**Provided material**
Content starts

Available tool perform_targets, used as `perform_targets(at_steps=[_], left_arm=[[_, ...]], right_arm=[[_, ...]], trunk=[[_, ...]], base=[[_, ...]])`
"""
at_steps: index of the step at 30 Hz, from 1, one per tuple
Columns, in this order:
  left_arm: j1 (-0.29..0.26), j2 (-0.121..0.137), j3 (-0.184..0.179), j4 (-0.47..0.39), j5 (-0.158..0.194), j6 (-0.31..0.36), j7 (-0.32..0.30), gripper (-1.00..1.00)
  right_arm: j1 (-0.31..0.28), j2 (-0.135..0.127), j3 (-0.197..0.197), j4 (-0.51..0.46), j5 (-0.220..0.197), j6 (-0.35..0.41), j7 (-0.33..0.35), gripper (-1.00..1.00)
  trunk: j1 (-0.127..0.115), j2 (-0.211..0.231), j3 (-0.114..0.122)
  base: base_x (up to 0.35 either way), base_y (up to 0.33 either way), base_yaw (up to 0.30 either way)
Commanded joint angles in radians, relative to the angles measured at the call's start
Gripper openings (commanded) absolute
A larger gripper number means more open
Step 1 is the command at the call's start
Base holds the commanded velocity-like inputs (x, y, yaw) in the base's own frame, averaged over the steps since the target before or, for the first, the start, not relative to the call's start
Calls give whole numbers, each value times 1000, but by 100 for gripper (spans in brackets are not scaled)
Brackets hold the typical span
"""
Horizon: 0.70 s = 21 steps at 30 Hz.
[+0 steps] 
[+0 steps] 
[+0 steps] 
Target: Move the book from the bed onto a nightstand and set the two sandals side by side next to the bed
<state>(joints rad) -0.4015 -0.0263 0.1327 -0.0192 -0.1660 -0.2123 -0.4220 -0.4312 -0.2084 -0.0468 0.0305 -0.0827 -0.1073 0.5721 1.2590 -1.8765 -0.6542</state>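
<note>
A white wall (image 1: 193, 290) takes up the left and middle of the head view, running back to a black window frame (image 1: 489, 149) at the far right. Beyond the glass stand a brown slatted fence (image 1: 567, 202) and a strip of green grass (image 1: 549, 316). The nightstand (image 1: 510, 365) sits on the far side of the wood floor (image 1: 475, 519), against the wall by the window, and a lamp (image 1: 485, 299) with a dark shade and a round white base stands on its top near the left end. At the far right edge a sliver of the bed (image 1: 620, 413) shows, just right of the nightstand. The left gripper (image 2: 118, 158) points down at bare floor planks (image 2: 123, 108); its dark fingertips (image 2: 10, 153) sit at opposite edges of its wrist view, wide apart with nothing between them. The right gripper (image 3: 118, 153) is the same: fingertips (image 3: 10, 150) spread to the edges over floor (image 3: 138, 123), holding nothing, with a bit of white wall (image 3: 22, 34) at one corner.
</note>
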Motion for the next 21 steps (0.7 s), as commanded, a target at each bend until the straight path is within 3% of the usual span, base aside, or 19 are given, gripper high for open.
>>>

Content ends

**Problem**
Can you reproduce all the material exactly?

**Answer box**
Available tool perform_targets, used as `perform_targets(at_steps=[_], left_arm=[[_, ...]], right_arm=[[_, ...]], trunk=[[_, ...]], base=[[_, ...]])`
"""
at_steps: index of the step at 30 Hz, from 1, one per tuple
Columns, in this order:
  left_arm: j1 (-0.29..0.26), j2 (-0.121..0.137), j3 (-0.184..0.179), j4 (-0.47..0.39), j5 (-0.158..0.194), j6 (-0.31..0.36), j7 (-0.32..0.30), gripper (-1.00..1.00)
  right_arm: j1 (-0.31..0.28), j2 (-0.135..0.127), j3 (-0.197..0.197), j4 (-0.51..0.46), j5 (-0.220..0.197), j6 (-0.35..0.41), j7 (-0.33..0.35), gripper (-1.00..1.00)
  trunk: j1 (-0.127..0.115), j2 (-0.211..0.231), j3 (-0.114..0.122)
  base: base_x (up to 0.35 either way), base_y (up to 0.33 either way), base_yaw (up to 0.30 either way)
Commanded joint angles in radians, relative to the angles measured at the call's start
Gripper openings (commanded) absolute
A larger gripper number means more open
Step 1 is the command at the call's start
Base holds the commanded velocity-like inputs (x, y, yaw) in the base's own frame, averaged over the steps since the target before or, for the first, the start, not relative to the call's start
Calls give whole numbers, each value times 1000, but by 100 for gripper (spans in brackets are not scaled)
Brackets hold the typical span
"""
Horizon: 0.70 s = 21 steps at 30 Hz.
[+0 steps] 
[+0 steps] 
[+0 steps] 
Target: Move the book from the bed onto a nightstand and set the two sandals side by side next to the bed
<state>(joints rad) -0.4015 -0.0263 0.1327 -0.0192 -0.1660 -0.2123 -0.4220 -0.4312 -0.2084 -0.0468 0.0305 -0.0827 -0.1073 0.5721 1.2590 -1.8765 -0.6542</state>
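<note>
A white wall (image 1: 193, 290) takes up the left and middle of the head view, running back to a black window frame (image 1: 489, 149) at the far right. Beyond the glass stand a brown slatted fence (image 1: 567, 202) and a strip of green grass (image 1: 549, 316). The nightstand (image 1: 510, 365) sits on the far side of the wood floor (image 1: 475, 519), against the wall by the window, and a lamp (image 1: 485, 299) with a dark shade and a round white base stands on its top near the left end. At the far right edge a sliver of the bed (image 1: 620, 413) shows, just right of the nightstand. The left gripper (image 2: 118, 158) points down at bare floor planks (image 2: 123, 108); its dark fingertips (image 2: 10, 153) sit at opposite edges of its wrist view, wide apart with nothing between them. The right gripper (image 3: 118, 153) is the same: fingertips (image 3: 10, 150) spread to the edges over floor (image 3: 138, 123), holding nothing, with a bit of white wall (image 3: 22, 34) at one corner.
</note>
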Motion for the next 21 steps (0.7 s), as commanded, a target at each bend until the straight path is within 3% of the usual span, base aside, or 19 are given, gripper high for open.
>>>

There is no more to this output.